Molecular-Targeted Therapies for Epidermal Growth Factor Receptor and Its Resistance Mechanisms

Abstract

Cancer therapies targeting epidermal growth factor receptor (EGFR), such as small-molecule kinase inhibitors and monoclonal antibodies, have been developed as standard therapies for several cancers, such as non-small cell lung cancer, colorectal cancer, pancreatic cancer, breast cancer, and squamous cell carcinoma of the head and neck. Although these therapies can significantly prolong progression-free survival, curative effects are not often achieved because of intrinsic and/or acquired resistance. The resistance mechanisms to EGFR-targeted therapies can be categorized as resistant gene mutations, activation of alternative pathways, phenotypic transformation, and resistance to apoptotic cell death. Analysis of the processes that modulate EGFR signal transduction by EGFR-targeted inhibitors, such as tyrosine kinase inhibitors and monoclonal antibodies, has revealed new therapeutic opportunities and has elucidated novel mechanisms contributing to the discovery of more effective anticancer treatments. In this review, we discuss the roles of EGFR in cancer development, therapeutic strategies for targeting EGFR, and resistance mechanisms to EGFR-targeted therapies, with a focus on cancer therapies for individual patients.
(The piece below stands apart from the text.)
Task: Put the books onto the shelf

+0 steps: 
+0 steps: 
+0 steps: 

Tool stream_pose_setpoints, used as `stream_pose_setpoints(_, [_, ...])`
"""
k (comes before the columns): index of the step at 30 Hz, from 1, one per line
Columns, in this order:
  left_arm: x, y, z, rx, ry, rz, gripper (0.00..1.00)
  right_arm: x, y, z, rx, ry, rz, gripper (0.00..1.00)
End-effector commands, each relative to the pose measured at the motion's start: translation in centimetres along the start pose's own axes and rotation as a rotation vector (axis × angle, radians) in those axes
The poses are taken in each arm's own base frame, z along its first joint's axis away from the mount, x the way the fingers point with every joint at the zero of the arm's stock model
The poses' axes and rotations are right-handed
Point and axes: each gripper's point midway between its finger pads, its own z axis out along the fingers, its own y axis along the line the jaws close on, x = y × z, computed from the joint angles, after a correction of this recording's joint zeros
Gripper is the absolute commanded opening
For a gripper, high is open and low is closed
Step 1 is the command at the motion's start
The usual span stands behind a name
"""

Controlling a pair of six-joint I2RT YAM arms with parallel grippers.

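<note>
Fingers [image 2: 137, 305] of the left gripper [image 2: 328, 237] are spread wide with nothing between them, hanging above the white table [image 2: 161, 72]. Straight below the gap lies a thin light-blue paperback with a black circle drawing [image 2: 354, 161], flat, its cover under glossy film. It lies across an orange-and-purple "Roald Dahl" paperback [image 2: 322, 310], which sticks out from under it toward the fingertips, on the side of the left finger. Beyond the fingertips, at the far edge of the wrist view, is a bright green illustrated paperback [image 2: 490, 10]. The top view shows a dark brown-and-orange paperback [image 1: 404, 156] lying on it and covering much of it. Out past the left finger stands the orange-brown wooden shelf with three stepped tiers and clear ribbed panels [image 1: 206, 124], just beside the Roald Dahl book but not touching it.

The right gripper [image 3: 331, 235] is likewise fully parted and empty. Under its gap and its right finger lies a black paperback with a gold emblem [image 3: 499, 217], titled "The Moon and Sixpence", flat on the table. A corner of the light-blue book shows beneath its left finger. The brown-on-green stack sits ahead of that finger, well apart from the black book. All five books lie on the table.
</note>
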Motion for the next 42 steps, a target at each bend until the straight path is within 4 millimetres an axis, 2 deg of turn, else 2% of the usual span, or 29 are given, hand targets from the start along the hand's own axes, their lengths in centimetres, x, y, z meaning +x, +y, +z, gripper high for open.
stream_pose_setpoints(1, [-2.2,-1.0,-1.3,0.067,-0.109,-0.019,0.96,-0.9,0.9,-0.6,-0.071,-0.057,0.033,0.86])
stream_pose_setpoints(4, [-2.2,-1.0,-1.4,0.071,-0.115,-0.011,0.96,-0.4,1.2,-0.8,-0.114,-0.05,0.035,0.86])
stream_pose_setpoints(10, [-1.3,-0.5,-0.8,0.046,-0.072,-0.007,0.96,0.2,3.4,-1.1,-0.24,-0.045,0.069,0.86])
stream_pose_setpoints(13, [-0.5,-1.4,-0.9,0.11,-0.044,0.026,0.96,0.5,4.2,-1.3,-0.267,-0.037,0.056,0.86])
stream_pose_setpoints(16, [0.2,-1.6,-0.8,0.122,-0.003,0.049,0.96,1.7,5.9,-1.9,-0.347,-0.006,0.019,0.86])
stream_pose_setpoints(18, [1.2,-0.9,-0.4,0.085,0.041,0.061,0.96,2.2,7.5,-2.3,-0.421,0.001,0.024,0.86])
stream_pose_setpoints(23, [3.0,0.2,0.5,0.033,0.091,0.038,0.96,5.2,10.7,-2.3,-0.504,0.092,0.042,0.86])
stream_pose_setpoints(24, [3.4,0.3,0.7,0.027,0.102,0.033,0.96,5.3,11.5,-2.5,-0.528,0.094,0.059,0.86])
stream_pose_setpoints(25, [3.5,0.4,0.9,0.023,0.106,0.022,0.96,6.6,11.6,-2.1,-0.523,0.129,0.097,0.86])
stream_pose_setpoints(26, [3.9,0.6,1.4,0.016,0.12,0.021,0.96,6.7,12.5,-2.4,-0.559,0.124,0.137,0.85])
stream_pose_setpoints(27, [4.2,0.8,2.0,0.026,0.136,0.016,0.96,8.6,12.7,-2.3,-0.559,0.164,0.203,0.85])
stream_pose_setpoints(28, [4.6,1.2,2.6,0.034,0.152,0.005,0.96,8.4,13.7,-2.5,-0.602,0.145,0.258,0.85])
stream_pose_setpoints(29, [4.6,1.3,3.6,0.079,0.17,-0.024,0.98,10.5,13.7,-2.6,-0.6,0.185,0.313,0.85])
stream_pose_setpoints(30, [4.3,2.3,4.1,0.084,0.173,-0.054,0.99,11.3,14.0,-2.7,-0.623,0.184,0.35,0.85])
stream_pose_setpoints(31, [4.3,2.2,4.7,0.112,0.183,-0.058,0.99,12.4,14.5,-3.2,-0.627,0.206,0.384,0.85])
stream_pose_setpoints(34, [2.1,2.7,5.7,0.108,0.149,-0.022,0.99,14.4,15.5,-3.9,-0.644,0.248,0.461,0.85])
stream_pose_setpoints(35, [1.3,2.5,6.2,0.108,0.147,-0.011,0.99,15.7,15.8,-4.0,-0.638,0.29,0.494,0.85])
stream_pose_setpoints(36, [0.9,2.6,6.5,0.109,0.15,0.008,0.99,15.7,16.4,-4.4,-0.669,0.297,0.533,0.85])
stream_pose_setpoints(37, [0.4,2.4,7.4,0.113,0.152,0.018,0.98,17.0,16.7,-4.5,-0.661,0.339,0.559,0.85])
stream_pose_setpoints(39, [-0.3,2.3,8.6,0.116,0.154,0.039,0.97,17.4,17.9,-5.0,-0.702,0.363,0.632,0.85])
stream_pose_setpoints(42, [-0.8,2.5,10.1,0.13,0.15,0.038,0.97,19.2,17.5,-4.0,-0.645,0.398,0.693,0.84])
Keywords: cancer; epidermal growth factor receptor; resistance mechanisms.

Figure 1

Resistance mechanisms to EGFR tyrosine kinase inhibitors (TKIs) and anti-EGFR antibodies. Abbreviations: AXL, anexelekto; FGFR, fibroblast growth factor receptor; IGF1R, insulin-like growth factor 1 receptor; HGF, hepatocyte growth factor; MET, HGF receptor; PI3K, phosphoinositide 3-kinase; PIK3CA, phosphatidylinositol-4,5-bisphosphate 3-kinase, catalytic subunit alpha; PIP3, phosphatidylinositol (3,4,5)-trisphosphate; PDK1, pyruvate dehydrogenase lipoamide kinase isozyme 1; PTEN, phosphatase and tensin homolog; JAK2, janus kinase 2; STAT, signal transducer and activator of transcription; EMT, epithelial-mesenchymal transition; P53, tumor protein p53; Rb, retinoblastoma tumor suppressor; 1G, 1st generation; 2G, 2nd generation; 3G, 3rd generation; Casp-3, caspase-3; Casp-9, caspase-9; Cyto C, cytochrome c; Bcl-2, B-cell lymphoma 2; BIM, Bcl-2-like 11.